Sodium salts of [[(phosphonomethyl)imino]bis[ethane-2,1-diylnitrilobis(methylene)]]tetrakisphosphonic acid (1-3 Na:1)

Administrative data

Endpoint:

eye irritation: in vivo

Type of information:

experimental study

Adequacy of study:

key study

Study period:

12.05.2000 to 15.05.2000

Reliability:

1 (reliable without restriction)

Rationale for reliability incl. deficiencies:

guideline study

Data source

Materials and methods

GLP compliance:

yes

Test material

Test animals / tissue source

Species:

rabbit

Strain:

New Zealand White

Details on test animals or tissues and environmental conditions:

TEST ANIMALS
- Source: Myrtle's Rabbitry, Thompson Station, TN.
- Age at study initiation: 'adult'
- Weight at study initiation: 2.5 - 2.9 kg
- Housing: Individually in suspended stainless steel cages.
- Diet (e.g. ad libitum): PMI certified rabbit chow #5322 (Purina Mills), ad libitum
- Water (e.g. ad libitum): Municipal tap water, ad libitum
- Acclimation period: Minimum of five days

ENVIRONMENTAL CONDITIONS
- Temperature (°C): 18-22
- Humidity (%): 46-82
- Air changes (per hr): 10-15
- Photoperiod (hrs dark / hrs light): 12/12

IN-LIFE DATES: 12.05.2000 to 15.05.2000

Test system

Vehicle:

unchanged (no vehicle)

Controls:

not required

Amount / concentration applied:

TEST MATERIAL
- Amount(s) applied (volume or weight with unit): 0.1 ml

Duration of treatment / exposure:

24 hours - following this the eye was gently rinsed with physiological saline

Observation period (in vivo):

72 hours

Number of animals or in vitro replicates:

6F

Details on study design:

REMOVAL OF TEST SUBSTANCE
- Washing (if done): Yes - at 24 hours

SCORING SYSTEM: EEC Ocular Evaluation Criteria

TOOL USED TO ASSESS SCORE: auxiliary light source, fluorescein

The eyes were macroscopically examined with the aid of an auxiliary light source for signs of irritation at 1, 24, 48 and 72 hours after dosing.

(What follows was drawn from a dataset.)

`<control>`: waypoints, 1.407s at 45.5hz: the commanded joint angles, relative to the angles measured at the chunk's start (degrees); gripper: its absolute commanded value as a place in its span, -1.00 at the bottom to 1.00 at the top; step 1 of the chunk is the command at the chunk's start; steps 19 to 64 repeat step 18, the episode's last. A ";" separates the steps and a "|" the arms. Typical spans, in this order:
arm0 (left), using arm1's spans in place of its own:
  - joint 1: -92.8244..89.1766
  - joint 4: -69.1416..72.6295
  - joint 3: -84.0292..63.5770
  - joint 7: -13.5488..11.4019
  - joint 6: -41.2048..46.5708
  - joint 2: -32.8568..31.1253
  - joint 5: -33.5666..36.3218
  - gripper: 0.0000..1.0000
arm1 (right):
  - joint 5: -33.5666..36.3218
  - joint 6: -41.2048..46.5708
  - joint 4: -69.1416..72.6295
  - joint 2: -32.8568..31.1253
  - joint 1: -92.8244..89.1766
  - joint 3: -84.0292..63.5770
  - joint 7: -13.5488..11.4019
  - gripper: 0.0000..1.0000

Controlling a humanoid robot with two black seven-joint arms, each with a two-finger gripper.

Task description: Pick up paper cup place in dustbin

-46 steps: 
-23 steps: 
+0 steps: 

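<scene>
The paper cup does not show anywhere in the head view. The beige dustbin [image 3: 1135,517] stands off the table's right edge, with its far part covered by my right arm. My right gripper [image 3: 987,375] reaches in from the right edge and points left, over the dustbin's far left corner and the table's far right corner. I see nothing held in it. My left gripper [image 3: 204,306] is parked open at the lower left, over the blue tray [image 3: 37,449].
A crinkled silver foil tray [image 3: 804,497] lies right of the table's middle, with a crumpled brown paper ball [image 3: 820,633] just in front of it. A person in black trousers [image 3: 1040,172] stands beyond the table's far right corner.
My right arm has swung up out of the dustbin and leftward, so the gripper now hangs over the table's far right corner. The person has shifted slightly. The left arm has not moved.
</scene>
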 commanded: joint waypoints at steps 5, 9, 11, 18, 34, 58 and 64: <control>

Following macroscopic observations at the 24-hour scoring interval, the fluorescein examination procedure was repeated on all test and control eyes and any residual test article was gently rinsed from the eye at this time (if possible) using physiological saline. If any fluorescein findings were noted at 24 hours, a fluorescein exam was conducted on the affected eyes at each subsequent interval until a negative response was obtained. Any unusual observations and/or mortality were recorded. General health/mortality checks were performed twice daily. Individual body weights were obtained for each animal prior to dosing on day 0.

Results and discussion

In vivo

Resultsopen allclose all

Irritant / corrosive response data:

Exposure to the test substance produced corneal opacity in 4/6 test eyes at the 1-hour scoring interval. The corneal opacity resolved in all test eyes by the 24-hour scoring interval. Iritis was observed in 6/6 test eyes at the 1-hour scoring interval and resolved completely in all test eyes by the 48-hour scoring interval. Conjunctivitis (redness, swelling and/or discharge) was noted in 6/6 test eyes at the 1-hour scoring interval. The conjunctival irritation resolved completely in all test eyes by the 72-hour scoring interval. Additional ocular findings included slight dulling of the normal luster of the cornea which was noted in 2/6 test eyes.
A mechanical abrasion was observed in 1/6 control eyes during the fluorescein examination, but was not considered to be significant due to its transient nature. No corneal opacity, iritis or conjunctivitis was observed in the control eyes.

Other effects:

None reported.

Applicant's summary and conclusion

Interpretation of results:

GHS criteria not met

Conclusions:

In the in vivo eye irritation study with DTPMP (1-3Na), conducted according to OECD Test Guideline 405 and in compliance with GLP, DTPMP (1-3Na) was concluded to be not irritating to the eyes of rabbits.